The answer must consist of the entire listing, repeated exactly.

=== Section Start ===

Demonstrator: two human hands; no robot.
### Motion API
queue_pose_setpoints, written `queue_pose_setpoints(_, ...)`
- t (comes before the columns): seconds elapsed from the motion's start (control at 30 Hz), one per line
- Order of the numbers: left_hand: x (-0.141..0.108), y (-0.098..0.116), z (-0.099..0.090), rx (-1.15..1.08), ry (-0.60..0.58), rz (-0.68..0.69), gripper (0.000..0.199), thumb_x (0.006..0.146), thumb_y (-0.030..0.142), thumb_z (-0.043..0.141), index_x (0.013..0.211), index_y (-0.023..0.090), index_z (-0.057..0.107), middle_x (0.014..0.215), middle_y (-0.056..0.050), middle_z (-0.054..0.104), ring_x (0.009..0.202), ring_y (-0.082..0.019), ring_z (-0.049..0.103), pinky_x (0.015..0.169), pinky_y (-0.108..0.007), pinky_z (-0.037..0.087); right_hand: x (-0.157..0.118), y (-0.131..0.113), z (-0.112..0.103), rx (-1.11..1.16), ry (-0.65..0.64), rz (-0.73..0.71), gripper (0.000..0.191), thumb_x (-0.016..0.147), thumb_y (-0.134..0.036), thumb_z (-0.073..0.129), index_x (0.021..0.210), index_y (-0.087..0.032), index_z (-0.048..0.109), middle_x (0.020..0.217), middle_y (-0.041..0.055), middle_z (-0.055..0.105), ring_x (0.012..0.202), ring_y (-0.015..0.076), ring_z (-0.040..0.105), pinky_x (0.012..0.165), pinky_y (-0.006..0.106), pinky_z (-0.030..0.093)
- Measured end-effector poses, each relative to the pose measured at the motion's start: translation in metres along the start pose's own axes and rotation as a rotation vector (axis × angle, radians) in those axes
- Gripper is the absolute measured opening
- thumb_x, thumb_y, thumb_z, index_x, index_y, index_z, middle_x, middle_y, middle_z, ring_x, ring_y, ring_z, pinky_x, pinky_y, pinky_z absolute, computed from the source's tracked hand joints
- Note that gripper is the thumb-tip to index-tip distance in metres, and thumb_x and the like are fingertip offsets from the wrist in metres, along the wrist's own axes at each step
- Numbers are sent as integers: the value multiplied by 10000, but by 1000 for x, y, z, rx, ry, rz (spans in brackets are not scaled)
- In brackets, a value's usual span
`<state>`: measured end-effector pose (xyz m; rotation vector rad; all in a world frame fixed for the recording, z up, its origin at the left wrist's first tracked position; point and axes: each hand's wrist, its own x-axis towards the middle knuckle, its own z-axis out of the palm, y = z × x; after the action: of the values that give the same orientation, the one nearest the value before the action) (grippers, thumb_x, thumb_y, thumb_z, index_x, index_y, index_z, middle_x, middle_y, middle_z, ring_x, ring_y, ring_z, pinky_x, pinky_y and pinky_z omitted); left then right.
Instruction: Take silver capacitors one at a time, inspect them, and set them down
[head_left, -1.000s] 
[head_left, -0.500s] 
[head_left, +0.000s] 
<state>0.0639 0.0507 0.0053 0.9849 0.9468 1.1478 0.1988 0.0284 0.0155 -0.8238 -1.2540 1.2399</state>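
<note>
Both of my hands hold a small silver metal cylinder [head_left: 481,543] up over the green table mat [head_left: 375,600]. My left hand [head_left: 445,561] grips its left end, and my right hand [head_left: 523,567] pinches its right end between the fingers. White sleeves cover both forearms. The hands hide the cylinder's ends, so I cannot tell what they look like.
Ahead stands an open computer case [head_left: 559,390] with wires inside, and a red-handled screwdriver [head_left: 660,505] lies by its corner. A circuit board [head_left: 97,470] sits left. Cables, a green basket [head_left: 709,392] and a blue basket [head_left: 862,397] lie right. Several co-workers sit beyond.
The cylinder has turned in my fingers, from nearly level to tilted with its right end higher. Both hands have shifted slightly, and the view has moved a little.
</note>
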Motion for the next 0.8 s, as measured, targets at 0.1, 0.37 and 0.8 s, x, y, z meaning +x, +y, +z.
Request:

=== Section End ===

Result of the task.
Demonstrator: two human hands; no robot.
### Motion API
queue_pose_setpoints, written `queue_pose_setpoints(_, ...)`
- t (comes before the columns): seconds elapsed from the motion's start (control at 30 Hz), one per line
- Order of the numbers: left_hand: x (-0.141..0.108), y (-0.098..0.116), z (-0.099..0.090), rx (-1.15..1.08), ry (-0.60..0.58), rz (-0.68..0.69), gripper (0.000..0.199), thumb_x (0.006..0.146), thumb_y (-0.030..0.142), thumb_z (-0.043..0.141), index_x (0.013..0.211), index_y (-0.023..0.090), index_z (-0.057..0.107), middle_x (0.014..0.215), middle_y (-0.056..0.050), middle_z (-0.054..0.104), ring_x (0.009..0.202), ring_y (-0.082..0.019), ring_z (-0.049..0.103), pinky_x (0.015..0.169), pinky_y (-0.108..0.007), pinky_z (-0.037..0.087); right_hand: x (-0.157..0.118), y (-0.131..0.113), z (-0.112..0.103), rx (-1.11..1.16), ry (-0.65..0.64), rz (-0.73..0.71), gripper (0.000..0.191), thumb_x (-0.016..0.147), thumb_y (-0.134..0.036), thumb_z (-0.073..0.129), index_x (0.021..0.210), index_y (-0.087..0.032), index_z (-0.048..0.109), middle_x (0.020..0.217), middle_y (-0.041..0.055), middle_z (-0.055..0.105), ring_x (0.012..0.202), ring_y (-0.015..0.076), ring_z (-0.040..0.105), pinky_x (0.012..0.165), pinky_y (-0.006..0.106), pinky_z (-0.030..0.093)
- Measured end-effector poses, each relative to the pose measured at the motion's start: translation in metres along the start pose's own axes and rotation as a rotation vector (axis × angle, radians) in those axes
- Gripper is the absolute measured opening
- thumb_x, thumb_y, thumb_z, index_x, index_y, index_z, middle_x, middle_y, middle_z, ring_x, ring_y, ring_z, pinky_x, pinky_y, pinky_z absolute, computed from the source's tracked hand joints
- Note that gripper is the thumb-tip to index-tip distance in metres, and thumb_x and the like are fingertip offsets from the wrist in metres, along the wrist's own axes at each step
- Numbers are sent as integers: the value multiplied by 10000, but by 1000 for x, y, z, rx, ry, rz (spans in brackets are not scaled)
- In brackets, a value's usual span
`<state>`: measured end-effector pose (xyz m; rotation vector rad; all in a world frame fixed for the recording, z up, its origin at the left wrist's first tracked position; point and axes: each hand's wrist, its own x-axis towards the middle knuckle, its own z-axis out of the palm, y = z × x; after the action: of the values that give the same orientation, the one nearest the value before the action) (grippers, thumb_x, thumb_y, thumb_z, index_x, index_y, index_z, middle_x, middle_y, middle_z, ring_x, ring_y, ring_z, pinky_x, pinky_y and pinky_z omitted); left then right.
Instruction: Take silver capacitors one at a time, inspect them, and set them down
[head_left, -1.000s] 
[head_left, -0.500s] 
[head_left, +0.000s] 
<state>0.0639 0.0507 0.0053 0.9849 0.9468 1.1478 0.1988 0.0284 0.0155 -0.8238 -1.2540 1.2399</state>
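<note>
Both of my hands hold a small silver metal cylinder [head_left: 481,543] up over the green table mat [head_left: 375,600]. My left hand [head_left: 445,561] grips its left end, and my right hand [head_left: 523,567] pinches its right end between the fingers. White sleeves cover both forearms. The hands hide the cylinder's ends, so I cannot tell what they look like.
Ahead stands an open computer case [head_left: 559,390] with wires inside, and a red-handled screwdriver [head_left: 660,505] lies by its corner. A circuit board [head_left: 97,470] sits left. Cables, a green basket [head_left: 709,392] and a blue basket [head_left: 862,397] lie right. Several co-workers sit beyond.
The cylinder has turned in my fingers, from nearly level to tilted with its right end higher. Both hands have shifted slightly, and the view has moved a little.
</note>
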Motion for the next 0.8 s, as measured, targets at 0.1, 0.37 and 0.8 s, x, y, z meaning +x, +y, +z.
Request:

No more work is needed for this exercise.